巌徒の邸宅には、小人がいる。
荒唐無稽ではあるが、成歩堂は数ヶ月間、本気でそう思っていた。
初訪問の際に統括責任者だと紹介された、成歩堂のイメージする執事が具現化したような初老の男性から丁寧な挨拶を頂戴したものの。その後何度行っても、執事―――もとい、椎木さん以外の人と出会わなかったのだ。(運転手とSPを除く)
部屋数だけで、十数室。庭園の面積は、屋敷の五倍と聞いたから、いくら椎木が優秀でも一人では管理しきれない筈。食事を作ったり、掃除をしたり、庭の養生をしたり、綺麗で完璧で何不自由ない生活を巌徒が送るには、かなりの人数が必要不可欠。
それにもかかわらず、人の気配がない。
人影は全く見付からないけれど、たった今まで誰かが居た痕跡がある。
文化財登録への打診も受けた程の歴史ある洋館だから、七不思議位は存在するかも、と成歩堂は半ば無理矢理自分を納得させていた。
ホラーより、ファンタジーの方がマシ。
それとなく巌徒や椎木に聞いても、そこはかとなくはぐらかされ続け。ようやく種明かしされたのは、洋館で一緒に住もうと巌徒に誘われた頃。
当然既に、初対面からニコニコさながら好々爺の笑顔と砕けた物言いをしていた巌徒が、実は極度の人嫌い・人間不信である事も分かっていた。
だから『外』では分厚い仮面を被って有象無象の輩と接触している分、プライベートゾーンにあたる家では視界に入るのを辛うじて許されるのは椎木だけというルールに、さもありなんと頬を引き攣らせ。
屋敷で働いている人達は『姿を見せてはならない』との厳命に従って、まるで魔法のごとく存在をないものとして振る舞うよう、徹底的に訓練されたと聞かされてうーんと唸り。
少し、哀しくなり。
それから、ここで働く人達は椎木を始め、プロだなといたく感心した。
そして、現在。
「お早うございます、成歩堂さん」
「あ、白崎さん! お早うございます。

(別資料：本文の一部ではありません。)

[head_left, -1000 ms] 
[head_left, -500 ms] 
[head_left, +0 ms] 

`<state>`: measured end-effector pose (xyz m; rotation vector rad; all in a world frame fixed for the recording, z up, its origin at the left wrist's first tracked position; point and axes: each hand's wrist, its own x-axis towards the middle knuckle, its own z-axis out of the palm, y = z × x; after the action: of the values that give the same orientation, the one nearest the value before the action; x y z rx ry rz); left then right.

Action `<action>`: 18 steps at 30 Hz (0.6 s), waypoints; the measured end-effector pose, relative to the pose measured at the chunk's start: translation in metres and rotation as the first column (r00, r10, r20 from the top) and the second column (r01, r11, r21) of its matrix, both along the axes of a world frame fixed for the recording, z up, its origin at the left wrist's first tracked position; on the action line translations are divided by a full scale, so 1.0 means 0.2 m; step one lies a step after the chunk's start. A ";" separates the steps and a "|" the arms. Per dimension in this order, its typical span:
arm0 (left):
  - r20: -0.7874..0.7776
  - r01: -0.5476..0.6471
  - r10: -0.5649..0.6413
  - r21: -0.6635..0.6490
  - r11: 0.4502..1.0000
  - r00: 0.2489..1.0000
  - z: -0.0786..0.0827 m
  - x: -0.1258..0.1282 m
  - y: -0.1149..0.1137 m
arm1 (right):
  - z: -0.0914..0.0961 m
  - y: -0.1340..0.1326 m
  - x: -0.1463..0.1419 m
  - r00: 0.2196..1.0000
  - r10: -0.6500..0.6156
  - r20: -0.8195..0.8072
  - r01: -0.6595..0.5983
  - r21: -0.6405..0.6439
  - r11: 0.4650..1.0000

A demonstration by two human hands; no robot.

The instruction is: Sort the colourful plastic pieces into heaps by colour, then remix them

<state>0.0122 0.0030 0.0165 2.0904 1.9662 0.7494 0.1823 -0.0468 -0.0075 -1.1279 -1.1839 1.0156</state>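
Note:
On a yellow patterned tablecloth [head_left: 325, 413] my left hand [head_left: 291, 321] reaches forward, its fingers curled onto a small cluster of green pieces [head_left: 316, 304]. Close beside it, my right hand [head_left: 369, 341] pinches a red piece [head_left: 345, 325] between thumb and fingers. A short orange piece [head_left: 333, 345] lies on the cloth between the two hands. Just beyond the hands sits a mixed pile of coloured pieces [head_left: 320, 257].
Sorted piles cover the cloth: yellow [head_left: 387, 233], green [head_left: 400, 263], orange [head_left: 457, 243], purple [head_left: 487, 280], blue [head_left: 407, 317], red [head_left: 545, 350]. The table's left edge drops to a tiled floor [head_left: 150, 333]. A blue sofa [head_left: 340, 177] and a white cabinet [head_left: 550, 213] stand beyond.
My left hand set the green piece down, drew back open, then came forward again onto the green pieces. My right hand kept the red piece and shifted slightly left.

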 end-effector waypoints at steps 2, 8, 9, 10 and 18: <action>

今日も晴れましたね」
「ええ、陽気に誘われて次々と花が咲きましたよ。後で、お届けします」
「わー、楽しみにしてます」
庭を散歩すれば、庭師に出会い。
廊下では、メイドさんと立ち話をし。
シェフには、食事の感想を尋ねられる。
美麗で、何一つ狂いもなく整えられているが、どこか冷たく余所余所しかった洋館は。
外の日差しが屋敷の隅々まで差し込んだかのように、暖かく、活気に満ちあふれた『家』になっていた。
根気よく探し回った成歩堂によって見付け出された人達は、戸惑いながらも存在を露わにし始め。そんな変化を、椎木も―――巌徒も一切咎めなかった。巌徒の方から関わる事はまだ殆どないが、巌徒邸の不文律は撤廃されたと椎木は教えてくれ。
それが、成歩堂は嬉しくてたまらない。
だって、巌徒は言ったのだ。
『ココがボクとナルホドちゃんの家だよ』と。
二人きりで閉じ籠もり、外界から遮断された『匣』ではなく。
壮絶な記憶と過去を持つ巌徒が、心から家で寛げるようになるまでには、多くの時間が必要だろうが。少しでもその時間を短くする為に、成歩堂―――達、がいる。
「お早うございます、巌徒さん。いい天気ですよ」
「・・・お早う、ナルホドちゃん・・」
カーテンをしゃっと開け放った成歩堂は、幾分眠たそうな巌徒が伸ばした手の元へ歩いていき。
照れながらも、朝の挨拶を大人しくその頬へ受けた。